INSTRUCTIONS TO FOLLOW: Without leaving out a single line, copy the records exactly.

MATERIALS PROVIDED:
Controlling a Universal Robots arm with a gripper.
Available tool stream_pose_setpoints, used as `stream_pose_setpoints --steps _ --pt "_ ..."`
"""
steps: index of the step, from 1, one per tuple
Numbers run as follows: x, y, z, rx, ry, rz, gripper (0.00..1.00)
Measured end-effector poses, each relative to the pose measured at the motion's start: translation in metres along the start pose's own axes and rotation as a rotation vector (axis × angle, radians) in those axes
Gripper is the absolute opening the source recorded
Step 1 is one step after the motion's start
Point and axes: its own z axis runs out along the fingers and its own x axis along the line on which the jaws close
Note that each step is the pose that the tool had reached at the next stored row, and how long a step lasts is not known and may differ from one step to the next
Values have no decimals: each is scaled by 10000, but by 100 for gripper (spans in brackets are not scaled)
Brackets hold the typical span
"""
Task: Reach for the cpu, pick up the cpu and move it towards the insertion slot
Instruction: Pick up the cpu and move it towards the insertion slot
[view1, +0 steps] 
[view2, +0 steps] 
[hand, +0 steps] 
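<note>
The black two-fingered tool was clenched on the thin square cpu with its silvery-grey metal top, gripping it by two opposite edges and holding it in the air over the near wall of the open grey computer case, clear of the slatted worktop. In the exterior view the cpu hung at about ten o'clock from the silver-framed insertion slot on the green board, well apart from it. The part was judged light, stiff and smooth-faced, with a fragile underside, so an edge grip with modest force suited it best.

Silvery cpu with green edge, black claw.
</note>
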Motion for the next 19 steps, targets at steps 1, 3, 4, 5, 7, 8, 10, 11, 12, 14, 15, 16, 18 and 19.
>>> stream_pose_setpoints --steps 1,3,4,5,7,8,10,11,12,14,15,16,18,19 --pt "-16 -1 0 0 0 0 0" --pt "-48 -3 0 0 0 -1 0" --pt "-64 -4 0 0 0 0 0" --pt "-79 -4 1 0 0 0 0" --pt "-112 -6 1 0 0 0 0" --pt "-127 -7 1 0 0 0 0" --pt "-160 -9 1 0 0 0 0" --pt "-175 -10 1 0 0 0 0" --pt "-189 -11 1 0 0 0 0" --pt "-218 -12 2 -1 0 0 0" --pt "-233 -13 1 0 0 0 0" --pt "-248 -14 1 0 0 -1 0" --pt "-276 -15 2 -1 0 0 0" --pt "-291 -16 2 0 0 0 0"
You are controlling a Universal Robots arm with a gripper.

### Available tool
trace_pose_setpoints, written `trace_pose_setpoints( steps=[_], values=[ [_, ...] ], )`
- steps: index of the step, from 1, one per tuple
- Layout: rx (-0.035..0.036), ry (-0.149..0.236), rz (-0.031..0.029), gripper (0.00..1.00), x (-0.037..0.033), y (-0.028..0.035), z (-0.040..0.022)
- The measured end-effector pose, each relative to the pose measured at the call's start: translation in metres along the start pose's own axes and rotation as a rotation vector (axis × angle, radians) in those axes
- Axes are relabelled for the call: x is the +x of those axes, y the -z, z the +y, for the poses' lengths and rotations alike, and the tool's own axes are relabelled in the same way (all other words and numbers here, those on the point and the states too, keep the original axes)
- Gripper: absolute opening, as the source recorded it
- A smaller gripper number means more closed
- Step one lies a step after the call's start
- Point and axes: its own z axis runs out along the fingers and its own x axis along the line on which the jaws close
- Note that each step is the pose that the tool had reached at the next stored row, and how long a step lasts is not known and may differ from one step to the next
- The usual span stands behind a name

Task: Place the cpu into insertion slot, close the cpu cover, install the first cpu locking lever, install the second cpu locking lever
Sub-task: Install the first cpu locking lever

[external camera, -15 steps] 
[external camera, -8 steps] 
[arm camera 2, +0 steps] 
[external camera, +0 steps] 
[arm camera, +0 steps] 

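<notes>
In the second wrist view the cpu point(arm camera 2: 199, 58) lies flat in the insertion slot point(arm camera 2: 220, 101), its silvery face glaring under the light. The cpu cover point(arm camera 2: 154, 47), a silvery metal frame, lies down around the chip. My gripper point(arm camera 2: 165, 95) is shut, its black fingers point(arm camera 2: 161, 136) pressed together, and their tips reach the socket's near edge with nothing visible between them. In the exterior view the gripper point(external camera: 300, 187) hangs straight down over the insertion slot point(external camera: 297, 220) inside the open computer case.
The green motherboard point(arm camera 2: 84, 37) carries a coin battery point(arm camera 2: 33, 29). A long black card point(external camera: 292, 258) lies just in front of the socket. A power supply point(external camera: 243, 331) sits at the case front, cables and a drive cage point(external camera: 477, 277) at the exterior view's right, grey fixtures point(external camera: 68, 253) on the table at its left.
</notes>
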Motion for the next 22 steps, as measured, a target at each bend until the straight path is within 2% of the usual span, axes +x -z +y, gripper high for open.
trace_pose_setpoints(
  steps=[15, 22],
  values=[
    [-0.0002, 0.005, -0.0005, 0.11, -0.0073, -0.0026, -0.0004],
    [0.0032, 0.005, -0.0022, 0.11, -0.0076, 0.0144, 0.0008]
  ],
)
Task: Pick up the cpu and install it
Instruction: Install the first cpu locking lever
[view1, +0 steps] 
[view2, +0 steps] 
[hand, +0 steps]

TASK OUTPUT:
Controlling a Universal Robots arm with a gripper.
Available tool stream_pose_setpoints, used as `stream_pose_setpoints --steps _ --pt "_ ..."`
"""
steps: index of the step, from 1, one per tuple
Numbers run as follows: x, y, z, rx, ry, rz, gripper (0.00..1.00)
Measured end-effector poses, each relative to the pose measured at the motion's start: translation in metres along the start pose's own axes and rotation as a rotation vector (axis × angle, radians) in those axes
Gripper is the absolute opening the source recorded
Step 1 is one step after the motion's start
Point and axes: its own z axis runs out along the fingers and its own x axis along the line on which the jaws close
Note that each step is the pose that the tool had reached at the next stored row, and how long a step lasts is not known and may differ from one step to the next
Values have no decimals: each is scaled by 10000, but by 100 for gripper (spans in brackets are not scaled)
Brackets hold the typical span
"""
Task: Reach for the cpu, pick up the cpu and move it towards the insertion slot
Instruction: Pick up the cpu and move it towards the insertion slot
[view1, +0 steps] 
[view2, +0 steps] 
[hand, +0 steps] 
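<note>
The black two-fingered tool was clenched on the thin square cpu with its silvery-grey metal top, gripping it by two opposite edges and holding it in the air over the near wall of the open grey computer case, clear of the slatted worktop. In the exterior view the cpu hung at about ten o'clock from the silver-framed insertion slot on the green board, well apart from it. The part was judged light, stiff and smooth-faced, with a fragile underside, so an edge grip with modest force suited it best.

Silvery cpu with green edge, black claw.
</note>
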Motion for the next 19 steps, targets at steps 1, 3, 4, 5, 7, 8, 10, 11, 12, 14, 15, 16, 18 and 19.
>>> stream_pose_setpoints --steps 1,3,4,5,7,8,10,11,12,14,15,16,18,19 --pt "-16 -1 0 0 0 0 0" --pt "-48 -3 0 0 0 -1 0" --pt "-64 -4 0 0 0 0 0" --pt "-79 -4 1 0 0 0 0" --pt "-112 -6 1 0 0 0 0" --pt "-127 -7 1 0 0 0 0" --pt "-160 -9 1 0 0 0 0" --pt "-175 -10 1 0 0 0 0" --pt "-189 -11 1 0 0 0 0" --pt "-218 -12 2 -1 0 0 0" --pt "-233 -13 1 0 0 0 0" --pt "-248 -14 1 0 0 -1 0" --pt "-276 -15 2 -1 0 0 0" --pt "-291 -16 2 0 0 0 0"
You are controlling a Universal Robots arm with a gripper.

### Available tool
trace_pose_setpoints, written `trace_pose_setpoints( steps=[_], values=[ [_, ...] ], )`
- steps: index of the step, from 1, one per tuple
- Layout: rx (-0.035..0.036), ry (-0.149..0.236), rz (-0.031..0.029), gripper (0.00..1.00), x (-0.037..0.033), y (-0.028..0.035), z (-0.040..0.022)
- The measured end-effector pose, each relative to the pose measured at the call's start: translation in metres along the start pose's own axes and rotation as a rotation vector (axis × angle, radians) in those axes
- Axes are relabelled for the call: x is the +x of those axes, y the -z, z the +y, for the poses' lengths and rotations alike, and the tool's own axes are relabelled in the same way (all other words and numbers here, those on the point and the states too, keep the original axes)
- Gripper: absolute opening, as the source recorded it
- A smaller gripper number means more closed
- Step one lies a step after the call's start
- Point and axes: its own z axis runs out along the fingers and its own x axis along the line on which the jaws close
- Note that each step is the pose that the tool had reached at the next stored row, and how long a step lasts is not known and may differ from one step to the next
- The usual span stands behind a name

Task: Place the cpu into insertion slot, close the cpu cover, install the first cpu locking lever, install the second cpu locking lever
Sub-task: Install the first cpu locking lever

[external camera, -15 steps] 
[external camera, -8 steps] 
[arm camera 2, +0 steps] 
[external camera, +0 steps] 
[arm camera, +0 steps] 

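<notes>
In the second wrist view the cpu point(arm camera 2: 199, 58) lies flat in the insertion slot point(arm camera 2: 220, 101), its silvery face glaring under the light. The cpu cover point(arm camera 2: 154, 47), a silvery metal frame, lies down around the chip. My gripper point(arm camera 2: 165, 95) is shut, its black fingers point(arm camera 2: 161, 136) pressed together, and their tips reach the socket's near edge with nothing visible between them. In the exterior view the gripper point(external camera: 300, 187) hangs straight down over the insertion slot point(external camera: 297, 220) inside the open computer case.
The green motherboard point(arm camera 2: 84, 37) carries a coin battery point(arm camera 2: 33, 29). A long black card point(external camera: 292, 258) lies just in front of the socket. A power supply point(external camera: 243, 331) sits at the case front, cables and a drive cage point(external camera: 477, 277) at the exterior view's right, grey fixtures point(external camera: 68, 253) on the table at its left.
</notes>
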Motion for the next 22 steps, as measured, a target at each bend until the straight path is within 2% of the usual span, axes +x -z +y, gripper high for open.
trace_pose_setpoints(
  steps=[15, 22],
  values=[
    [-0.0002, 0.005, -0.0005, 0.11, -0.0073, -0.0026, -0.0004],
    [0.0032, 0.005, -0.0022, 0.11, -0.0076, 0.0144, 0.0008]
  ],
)
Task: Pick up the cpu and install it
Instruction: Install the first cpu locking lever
[view1, +0 steps] 
[view2, +0 steps] 
[hand, +0 steps]

The exercise is complete with this answer.